This chickpea meal prep turns one pound of chickpeas into three different meals with just one hour of prep time. Grab a printable shopping list and watch the video prep demo to learn how to make these recipes!
After sharing the Whole Chicken Meal Prep plan, it’s time for a vegetarian option: chickpeas! Today’s meal plan will set you up for healthy eating success during the week and should require just one hour of active prep time.
Today, we are spending a bit of time doing some meal prep so that we have healthy lunches and two dinner options during the week.
Click here to download your printable shopping list!
Today we are meal prepping
Watch the video below to see exactly how to put these meals together into a plan! Check out my YouTube channel for more meal prep videos.
Don’t forget to pin this post to save it for later!
For this meal plan, you will need a number of ingredients. Grab your free printable shopping list here!

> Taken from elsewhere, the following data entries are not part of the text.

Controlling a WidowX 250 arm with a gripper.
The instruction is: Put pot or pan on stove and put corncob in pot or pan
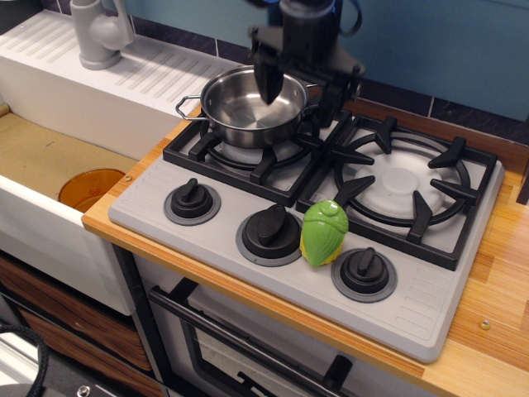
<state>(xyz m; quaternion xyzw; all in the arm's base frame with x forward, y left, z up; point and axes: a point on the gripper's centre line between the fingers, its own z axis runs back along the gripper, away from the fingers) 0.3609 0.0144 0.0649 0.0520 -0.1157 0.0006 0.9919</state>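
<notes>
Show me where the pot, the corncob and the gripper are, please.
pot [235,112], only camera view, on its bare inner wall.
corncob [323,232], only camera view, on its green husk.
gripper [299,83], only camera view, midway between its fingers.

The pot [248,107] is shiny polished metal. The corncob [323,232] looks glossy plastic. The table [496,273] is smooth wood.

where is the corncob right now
The corncob stands on the grey stove panel at the front, between the middle knob and the right knob, outside the pot.
</notes>
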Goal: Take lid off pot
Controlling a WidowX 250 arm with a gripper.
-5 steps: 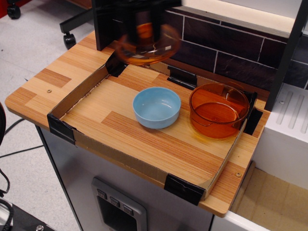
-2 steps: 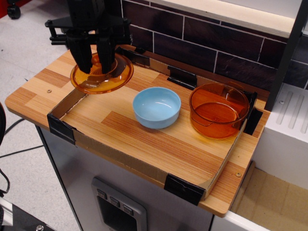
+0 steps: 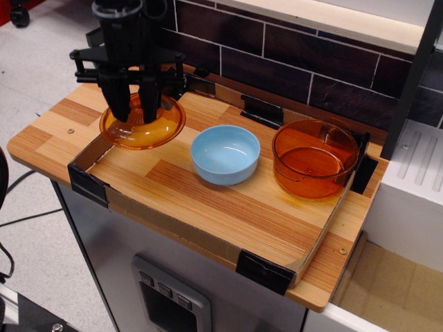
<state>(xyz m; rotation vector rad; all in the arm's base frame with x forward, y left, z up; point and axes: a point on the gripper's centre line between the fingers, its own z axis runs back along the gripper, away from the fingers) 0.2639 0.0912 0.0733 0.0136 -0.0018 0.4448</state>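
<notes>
On the wooden desk (image 3: pixel 208 200), a light blue bowl (image 3: pixel 225 154) sits in the middle of a low cardboard frame (image 3: pixel 104 142), with the open amber pot (image 3: pixel 315 158) just to its right. To the left of the bowl, over the frame's left wall, the black gripper (image 3: pixel 136 104) is clamped on the lid (image 3: pixel 142 124). The lid hangs there, well apart from the pot.

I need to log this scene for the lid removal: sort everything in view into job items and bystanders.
Job items:
- lid, amber glass, held by the gripper at the tray's left end
- pot, amber glass, uncovered, at the right end

Bystanders:
- light blue bowl, mid-tray
- cardboard-walled tray
- wooden counter
</notes>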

Here’s a few notes about this menu:
- Chickpeas- this meal plan includes cooking your chickpeas from scratch HOWEVER you may skip this and replace with three 15 oz cans of cooked chickpeas.
- Vegan- if you are vegan or vegetarian, I suggest you swap the mayo for vegan mayo, and find a vegan alternative to the kale caesar salad. Other than that, these recipes are vegan 🙂
- Freezer- if you don’t want to eat this many chickpeas in a week (I get you), you may stash the chickpea curry in the freezer (before or after cooking), for up to 3 months.
Meal prep day
- Start with cooking the chickpeas as this will take about an hour to cook, plus you want them to cool before adding them into the meals.
- While chickpeas are cooking, start on your other recipes.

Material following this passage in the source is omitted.